(Available data):

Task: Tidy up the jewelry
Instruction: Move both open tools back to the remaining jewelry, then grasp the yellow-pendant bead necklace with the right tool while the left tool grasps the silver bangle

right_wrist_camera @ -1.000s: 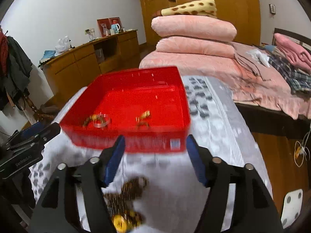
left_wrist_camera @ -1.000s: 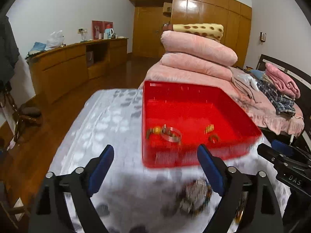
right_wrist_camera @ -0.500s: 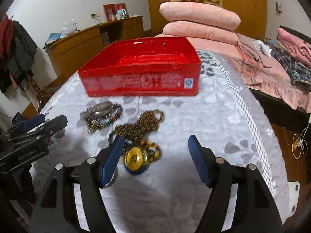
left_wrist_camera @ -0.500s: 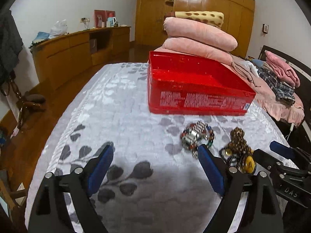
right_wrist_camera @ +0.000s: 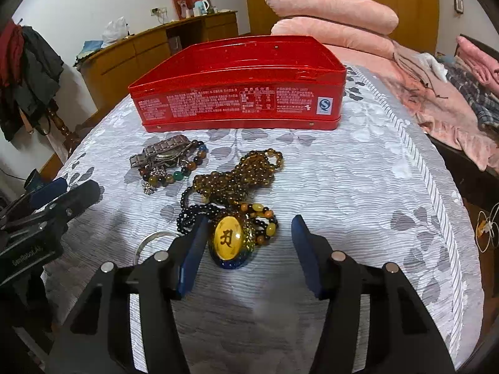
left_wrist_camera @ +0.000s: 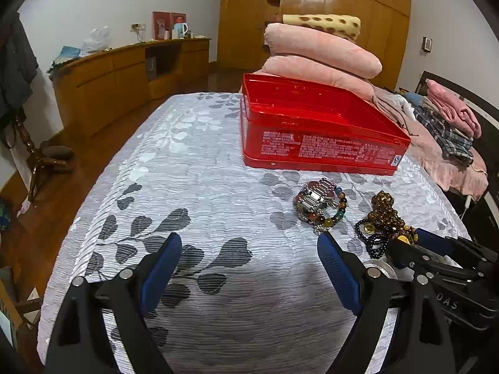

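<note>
A red tin box [left_wrist_camera: 321,134] [right_wrist_camera: 240,93] stands open at the far side of the table. In front of it lie a metal watch with a bead bracelet [left_wrist_camera: 321,201] [right_wrist_camera: 170,160] and a heap of amber and black bead necklaces [left_wrist_camera: 385,221] [right_wrist_camera: 237,177] with a yellow oval pendant [right_wrist_camera: 228,237]. A silver bangle [right_wrist_camera: 149,241] lies half hidden by my right gripper's left finger. My right gripper [right_wrist_camera: 249,249] is open, low over the table, with the pendant between its fingertips. My left gripper [left_wrist_camera: 249,265] is open and empty, left of the jewelry.
The table carries a grey leaf-patterned cloth [left_wrist_camera: 187,187]. Behind it is a bed with stacked pink bedding [left_wrist_camera: 321,53]. A wooden sideboard [left_wrist_camera: 124,78] runs along the left wall. The table's right edge [right_wrist_camera: 443,202] drops to the floor.
Both grippers have dropped from above the box to just over the table. The right gripper has closed in on the necklace heap, so the pendant now lies between its fingertips.
</note>
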A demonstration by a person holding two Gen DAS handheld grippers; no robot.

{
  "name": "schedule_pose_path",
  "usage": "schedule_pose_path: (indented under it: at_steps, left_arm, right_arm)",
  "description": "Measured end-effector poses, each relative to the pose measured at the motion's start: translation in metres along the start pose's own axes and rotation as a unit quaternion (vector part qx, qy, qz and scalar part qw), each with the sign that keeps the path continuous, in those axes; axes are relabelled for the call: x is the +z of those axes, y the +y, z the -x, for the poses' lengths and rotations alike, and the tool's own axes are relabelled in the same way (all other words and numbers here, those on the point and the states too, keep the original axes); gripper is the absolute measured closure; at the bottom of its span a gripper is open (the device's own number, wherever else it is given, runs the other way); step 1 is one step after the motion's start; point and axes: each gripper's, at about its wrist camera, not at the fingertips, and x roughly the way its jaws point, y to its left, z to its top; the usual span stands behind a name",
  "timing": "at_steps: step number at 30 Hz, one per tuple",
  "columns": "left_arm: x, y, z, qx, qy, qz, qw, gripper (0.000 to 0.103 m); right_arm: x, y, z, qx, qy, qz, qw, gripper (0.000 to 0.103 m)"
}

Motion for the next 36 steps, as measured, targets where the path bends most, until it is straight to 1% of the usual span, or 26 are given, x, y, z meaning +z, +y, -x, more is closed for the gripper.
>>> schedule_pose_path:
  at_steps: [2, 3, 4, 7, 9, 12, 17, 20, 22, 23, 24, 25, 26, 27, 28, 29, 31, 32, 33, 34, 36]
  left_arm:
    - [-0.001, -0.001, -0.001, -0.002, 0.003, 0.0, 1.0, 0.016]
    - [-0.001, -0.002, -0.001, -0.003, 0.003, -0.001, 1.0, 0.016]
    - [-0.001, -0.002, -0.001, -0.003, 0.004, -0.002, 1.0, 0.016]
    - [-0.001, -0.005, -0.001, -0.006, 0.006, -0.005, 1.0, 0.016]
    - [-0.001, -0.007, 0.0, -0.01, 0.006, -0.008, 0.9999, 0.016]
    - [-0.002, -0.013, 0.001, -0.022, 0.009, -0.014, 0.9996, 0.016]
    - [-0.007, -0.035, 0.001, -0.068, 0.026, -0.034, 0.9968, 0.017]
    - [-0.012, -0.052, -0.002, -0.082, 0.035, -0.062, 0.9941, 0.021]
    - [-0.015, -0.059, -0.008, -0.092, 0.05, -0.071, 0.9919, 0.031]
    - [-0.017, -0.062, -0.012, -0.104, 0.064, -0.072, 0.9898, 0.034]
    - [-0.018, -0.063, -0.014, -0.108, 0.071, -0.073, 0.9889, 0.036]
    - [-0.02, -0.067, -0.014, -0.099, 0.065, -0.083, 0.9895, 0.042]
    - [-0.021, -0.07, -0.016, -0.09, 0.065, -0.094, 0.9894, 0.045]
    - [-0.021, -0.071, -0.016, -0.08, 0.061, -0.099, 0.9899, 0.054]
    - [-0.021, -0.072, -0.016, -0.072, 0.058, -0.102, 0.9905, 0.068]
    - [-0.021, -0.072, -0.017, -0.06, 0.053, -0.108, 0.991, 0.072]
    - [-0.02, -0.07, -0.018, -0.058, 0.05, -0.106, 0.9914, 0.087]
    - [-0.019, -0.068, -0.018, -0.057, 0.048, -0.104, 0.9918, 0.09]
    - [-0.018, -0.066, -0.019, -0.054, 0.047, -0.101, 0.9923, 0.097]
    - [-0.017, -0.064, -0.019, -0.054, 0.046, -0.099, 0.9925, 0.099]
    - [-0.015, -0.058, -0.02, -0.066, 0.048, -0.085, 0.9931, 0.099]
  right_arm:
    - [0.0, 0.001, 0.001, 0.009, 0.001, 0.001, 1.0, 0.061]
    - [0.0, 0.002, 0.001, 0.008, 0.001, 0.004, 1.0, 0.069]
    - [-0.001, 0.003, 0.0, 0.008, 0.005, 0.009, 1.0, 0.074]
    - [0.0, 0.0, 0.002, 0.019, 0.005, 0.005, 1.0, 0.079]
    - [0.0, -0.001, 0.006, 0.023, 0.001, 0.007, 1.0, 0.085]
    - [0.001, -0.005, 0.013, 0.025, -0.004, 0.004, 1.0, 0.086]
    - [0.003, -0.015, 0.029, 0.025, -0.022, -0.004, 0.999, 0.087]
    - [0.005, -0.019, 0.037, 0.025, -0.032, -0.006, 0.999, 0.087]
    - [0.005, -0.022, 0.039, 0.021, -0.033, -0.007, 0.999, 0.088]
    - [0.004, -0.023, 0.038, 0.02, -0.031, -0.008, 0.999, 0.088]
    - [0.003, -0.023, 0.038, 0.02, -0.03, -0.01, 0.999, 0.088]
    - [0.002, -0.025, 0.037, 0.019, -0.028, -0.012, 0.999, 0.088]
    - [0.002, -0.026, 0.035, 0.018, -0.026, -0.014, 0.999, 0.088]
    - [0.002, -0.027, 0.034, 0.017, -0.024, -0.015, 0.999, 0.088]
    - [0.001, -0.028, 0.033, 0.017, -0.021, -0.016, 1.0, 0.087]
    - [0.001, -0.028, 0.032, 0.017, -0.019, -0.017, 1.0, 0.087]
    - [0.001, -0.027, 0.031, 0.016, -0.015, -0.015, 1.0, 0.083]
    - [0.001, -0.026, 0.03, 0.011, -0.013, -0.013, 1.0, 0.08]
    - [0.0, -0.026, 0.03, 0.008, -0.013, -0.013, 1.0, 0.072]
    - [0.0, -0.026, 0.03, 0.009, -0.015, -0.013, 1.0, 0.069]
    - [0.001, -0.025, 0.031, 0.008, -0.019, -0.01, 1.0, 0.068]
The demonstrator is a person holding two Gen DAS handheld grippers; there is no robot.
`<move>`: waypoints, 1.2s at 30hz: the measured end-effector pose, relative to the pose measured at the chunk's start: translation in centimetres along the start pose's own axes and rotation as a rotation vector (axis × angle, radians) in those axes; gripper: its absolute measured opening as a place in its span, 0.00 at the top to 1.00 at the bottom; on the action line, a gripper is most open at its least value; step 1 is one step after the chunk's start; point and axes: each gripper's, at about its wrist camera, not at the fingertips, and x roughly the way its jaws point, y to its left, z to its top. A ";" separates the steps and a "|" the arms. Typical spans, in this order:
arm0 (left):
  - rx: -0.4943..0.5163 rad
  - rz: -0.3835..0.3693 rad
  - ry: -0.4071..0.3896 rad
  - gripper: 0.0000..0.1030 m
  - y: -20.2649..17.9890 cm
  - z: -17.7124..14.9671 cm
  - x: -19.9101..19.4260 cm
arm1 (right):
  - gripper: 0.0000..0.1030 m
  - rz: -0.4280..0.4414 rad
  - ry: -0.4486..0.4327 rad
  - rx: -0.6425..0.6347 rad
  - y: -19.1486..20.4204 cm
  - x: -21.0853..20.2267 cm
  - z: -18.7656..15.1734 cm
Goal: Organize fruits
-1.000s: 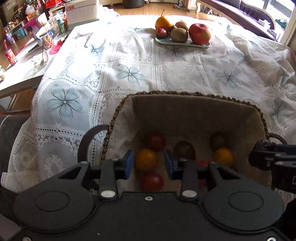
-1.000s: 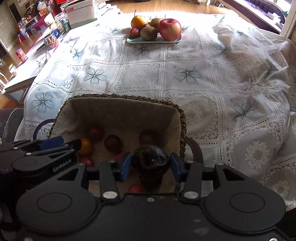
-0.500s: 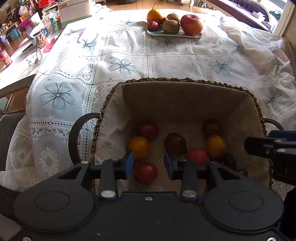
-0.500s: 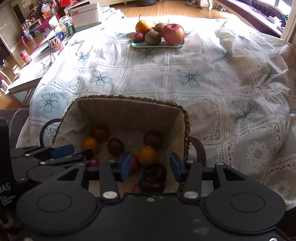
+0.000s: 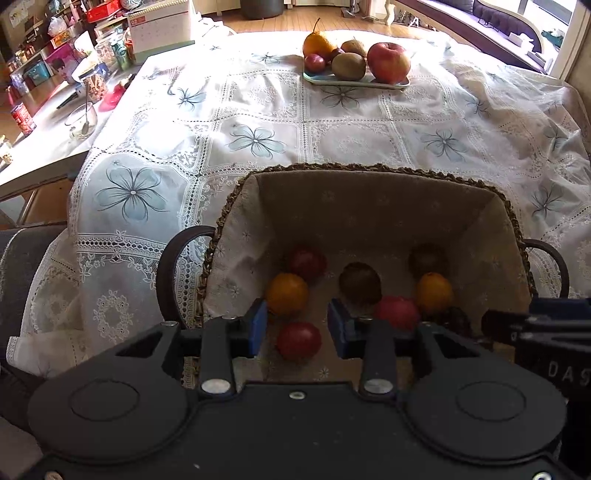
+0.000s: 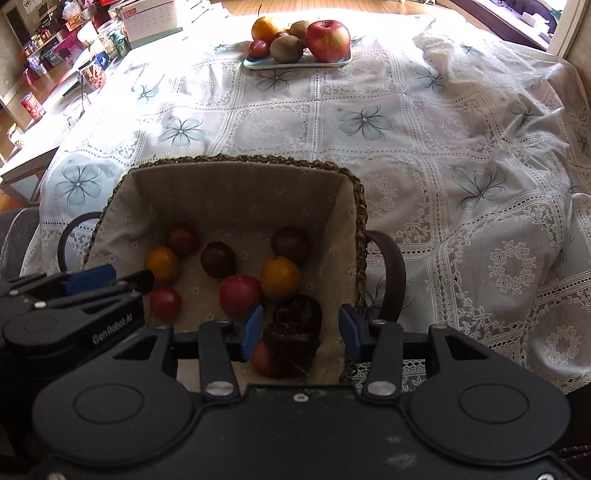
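Observation:
A woven basket (image 5: 373, 173) (image 6: 229, 162) with a cloth lining holds several small fruits: oranges (image 5: 287, 294) (image 6: 279, 277), red ones (image 5: 299, 340) (image 6: 240, 294) and dark ones (image 5: 360, 282) (image 6: 218, 259). Two dark purple mangosteens (image 6: 295, 325) lie at the basket's near right corner. My left gripper (image 5: 297, 326) is open above the basket's near edge, empty. My right gripper (image 6: 301, 330) is open above the mangosteens, holding nothing. At the table's far side a plate (image 5: 356, 81) (image 6: 295, 64) carries an apple (image 5: 388, 62) (image 6: 328, 40), kiwis and an orange pear-like fruit.
A white lace tablecloth (image 6: 424, 147) with blue flowers covers the table. The basket has dark side handles (image 5: 173, 269) (image 6: 388, 269). A side table (image 5: 48, 122) at the left holds jars, a glass bowl and boxes. A sofa (image 5: 498, 22) stands beyond the table.
My right gripper opened and let the dark mangosteen drop into the basket's near right corner. Both grippers drew back and rose a little from the basket.

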 end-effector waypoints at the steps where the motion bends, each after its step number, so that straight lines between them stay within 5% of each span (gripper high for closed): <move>1: -0.004 0.000 -0.002 0.56 0.1 0.0 0.0 | 0.53 -0.004 0.000 -0.007 0.1 0.0 -0.1; 36: -0.009 -0.020 -0.010 0.56 0.5 -0.2 -0.3 | 0.54 -0.019 0.013 -0.014 1.2 1.1 -0.9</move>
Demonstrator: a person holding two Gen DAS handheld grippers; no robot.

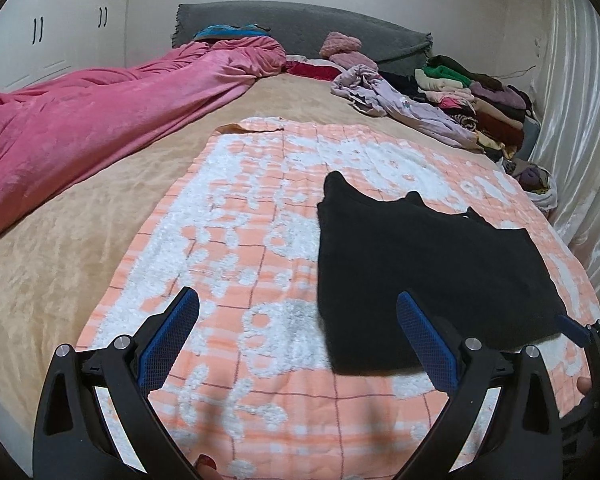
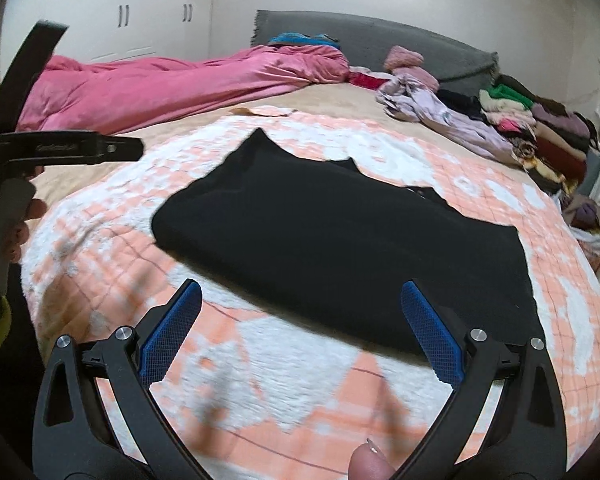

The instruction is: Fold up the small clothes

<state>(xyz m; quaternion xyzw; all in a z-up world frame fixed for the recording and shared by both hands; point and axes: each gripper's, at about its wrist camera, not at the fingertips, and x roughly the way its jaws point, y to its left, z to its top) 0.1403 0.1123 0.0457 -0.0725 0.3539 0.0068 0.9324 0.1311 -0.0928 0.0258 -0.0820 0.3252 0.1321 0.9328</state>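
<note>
LEFT WRIST VIEW
Left gripper (image 1: 298, 340): nearest the camera; two black arms with blue ribbed pads, spread wide, nothing between them, held over the towel.
Fingertip: one shows at the bottom edge, between the arms.
Towel (image 1: 236, 240): one, orange and white with thin dark grid lines, spread flat on the bed.
Black garment (image 1: 420, 276): one, lying flat on the right half of the towel; its near left corner sits between the pads in this view, though whether a pad touches it I cannot tell.
Right gripper: only a blue pad and black frame show at the right edge, just beside the garment's near right corner.
Bed (image 1: 80, 248): one tan cover under the towel.
Pink blanket (image 1: 100, 112): one, bunched along the left side.
Pile of clothes (image 1: 472, 100): one mixed heap at the far right; pieces too many and too tangled to count.
Writing: none readable.

RIGHT WRIST VIEW
Right gripper (image 2: 300, 336): nearest; two blue pads spread wide, empty, above the garment's near edge.
Thumb tip (image 2: 370, 466): one, at the bottom edge.
Black garment (image 2: 340, 248): flat on the towel (image 2: 280, 380), filling the middle.
Left gripper (image 2: 64, 148): at the left edge, seen side-on, held by a hand (image 2: 16, 220); pale lettering on its black arm, too blurred to read.
Cupboard handles (image 2: 124, 16): two pairs on the white doors behind.
</note>
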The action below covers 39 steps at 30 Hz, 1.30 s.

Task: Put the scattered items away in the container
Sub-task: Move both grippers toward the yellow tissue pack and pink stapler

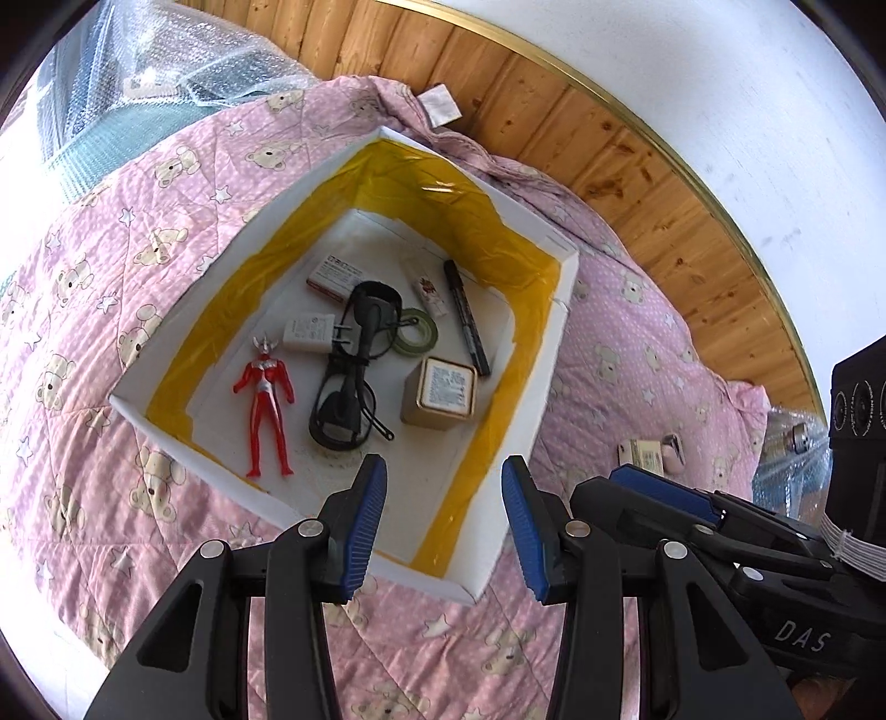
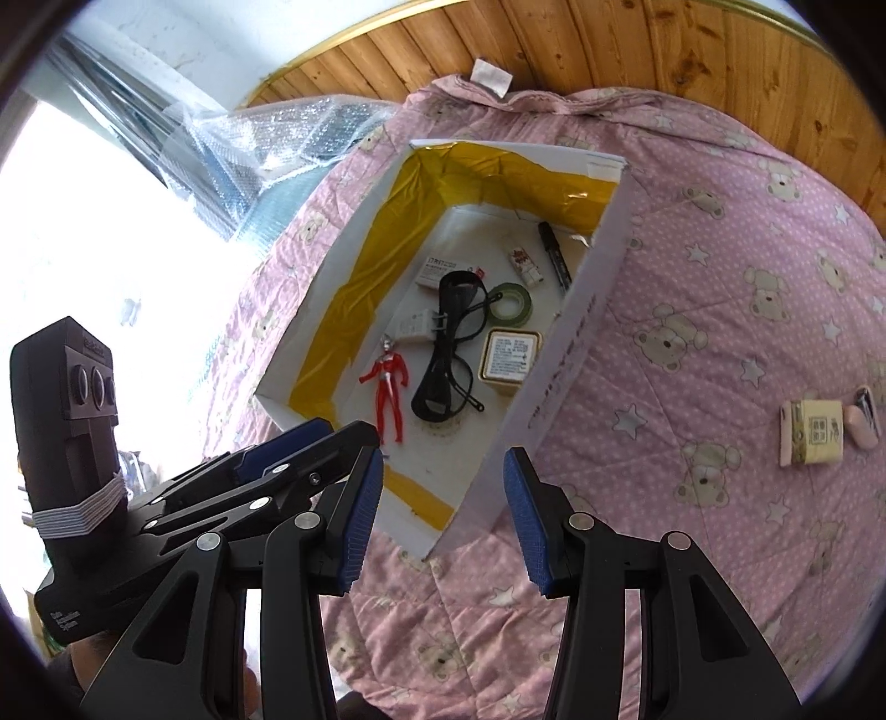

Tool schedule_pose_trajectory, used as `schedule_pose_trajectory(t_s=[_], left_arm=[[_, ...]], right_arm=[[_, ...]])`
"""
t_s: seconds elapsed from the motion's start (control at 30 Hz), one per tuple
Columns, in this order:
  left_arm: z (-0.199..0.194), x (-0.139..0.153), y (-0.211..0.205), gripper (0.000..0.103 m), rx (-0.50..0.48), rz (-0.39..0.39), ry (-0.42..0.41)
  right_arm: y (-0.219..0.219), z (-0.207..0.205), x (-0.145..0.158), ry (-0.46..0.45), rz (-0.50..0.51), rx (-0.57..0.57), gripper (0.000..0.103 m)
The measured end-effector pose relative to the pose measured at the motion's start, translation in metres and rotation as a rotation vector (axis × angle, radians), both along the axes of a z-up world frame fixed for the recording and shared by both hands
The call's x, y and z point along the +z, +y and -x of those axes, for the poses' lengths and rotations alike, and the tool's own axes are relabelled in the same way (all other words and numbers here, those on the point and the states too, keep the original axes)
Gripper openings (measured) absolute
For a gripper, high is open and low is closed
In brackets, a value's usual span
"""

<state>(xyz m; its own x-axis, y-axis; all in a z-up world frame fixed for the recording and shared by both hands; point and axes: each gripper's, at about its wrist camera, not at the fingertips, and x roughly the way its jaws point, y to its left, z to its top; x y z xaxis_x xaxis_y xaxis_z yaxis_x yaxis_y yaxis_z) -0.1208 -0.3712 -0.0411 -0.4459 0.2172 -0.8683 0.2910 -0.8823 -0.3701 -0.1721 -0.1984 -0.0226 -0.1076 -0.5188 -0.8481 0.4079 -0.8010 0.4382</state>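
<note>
Between the blue pads of the left gripper [image 1: 444, 526] nothing is held; its jaws stand wide apart above the near corner of the white box [image 1: 559, 354], which has yellow tape lining its inner walls. The right gripper [image 2: 443, 520] is just as wide open and empty, poised over the box's near end and right wall, and each gripper shows at the edge of the other's view, close beside it.

Inside the box, nearest the fingers, a red and silver toy figure [image 1: 267, 407] lies on its back along the left side. Just beside it a bundled black cable [image 1: 349, 382] stretches up the middle, with a white charger plug [image 1: 308, 334] touching its upper left. A square gold tin [image 1: 441, 400] sits to the right of the cable, and a roll of green tape [image 1: 416, 332] lies partly under the cable's upper loop. Farther back are a small white carton [image 1: 334, 277], a small red and white packet [image 1: 429, 292], and a black marker [image 1: 466, 317] lying along the right side.

Outside the box, well apart to the right on the pink bear-print quilt [image 2: 720, 310], rest a pale boxed item [image 2: 813, 432] and, touching its right side, a small pink object [image 2: 863, 422]. Bubble wrap [image 2: 266, 144] lies beyond the quilt's far left edge, against wooden panelling [image 2: 554, 44].
</note>
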Motion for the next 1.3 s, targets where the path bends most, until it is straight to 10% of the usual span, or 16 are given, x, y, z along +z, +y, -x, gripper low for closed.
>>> schedule_pose_trajectory(t_s=[1.3], left_arm=[[0.015, 0.006, 0.127, 0.045, -0.239, 0.075, -0.037]], right_arm=[[0.148, -0.007, -0.040, -0.096, 0.071, -0.269, 0.049]])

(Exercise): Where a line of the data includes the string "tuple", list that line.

(Written response):
  "timing": "at_steps: step number at 30 Hz, one per tuple",
t_s: seconds elapsed from the motion's start (control at 30 Hz), one per tuple

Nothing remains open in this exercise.